COMMUNICATION: ANALYTICAL UNIT OF TWO SELECTIONS AND TWO CONSTRUCTIONS
Abstract
The paper is inspired by the discursive-analytical strategy and communicational aspects of Niklas Luhmann 's general theory of social systems as well as the conclusions of the Arizona State University Consortium for Strategic Communication. The CSC notes that communication based on the "message influence" model has become dysfunctional and therefore they propose a "pragmatic complexity model” which is primarily drawn from the perspective of new systems presented by Niklas Luhmann.

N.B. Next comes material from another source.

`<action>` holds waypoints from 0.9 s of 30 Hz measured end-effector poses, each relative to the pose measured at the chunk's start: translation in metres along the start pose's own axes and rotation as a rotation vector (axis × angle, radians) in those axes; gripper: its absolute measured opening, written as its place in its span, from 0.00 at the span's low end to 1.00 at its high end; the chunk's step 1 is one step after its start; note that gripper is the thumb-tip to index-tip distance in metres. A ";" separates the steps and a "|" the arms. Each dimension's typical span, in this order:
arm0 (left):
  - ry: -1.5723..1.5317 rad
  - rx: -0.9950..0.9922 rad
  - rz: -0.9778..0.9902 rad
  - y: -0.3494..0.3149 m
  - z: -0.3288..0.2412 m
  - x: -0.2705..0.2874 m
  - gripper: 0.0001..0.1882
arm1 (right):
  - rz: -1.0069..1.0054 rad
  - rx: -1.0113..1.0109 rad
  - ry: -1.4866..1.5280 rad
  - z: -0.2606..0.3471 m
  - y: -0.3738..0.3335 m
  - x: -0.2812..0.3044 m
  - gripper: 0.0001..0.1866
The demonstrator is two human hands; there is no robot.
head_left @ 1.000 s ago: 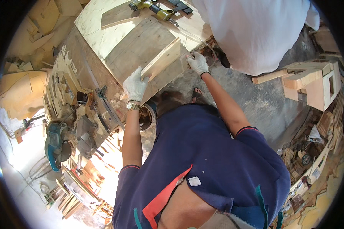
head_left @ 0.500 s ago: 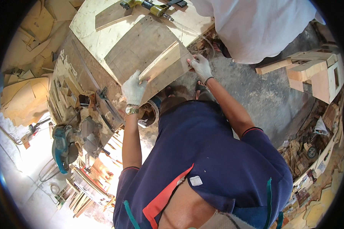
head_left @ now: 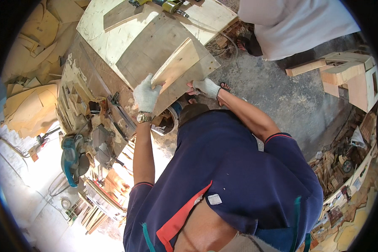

It is no longer a question of "how to construct a more influential message", but "what kind of reality has a particular system that we want to influence constructed for itself." For these reasons, from the broad field of communication science I differentiate the segment related to the study of strategic models for managing public communications with individuals, groups and communities (propaganda, public relations, political marketing). I suggest a distinctive name for this area - Impactology. I then elaborate on the understanding and definition of communication as a symbolic coordination of sense, which, analytically stratified, consists of two selections and two constructions. The alter selects the data and constructs the utterance, and the ego selects the utterance and constructs the understanding (by selecting meaning, contextual interpretation and attributing sense). Thus viewed, every communicational event (commevent) is bidirectional and presents a particular negotiation of sense in which both parties equally participate. This dismisses Berl's SMCR model inspired by Shannon and Weaver as inadequate in the hypercomplex and multi-contextual contemporary world.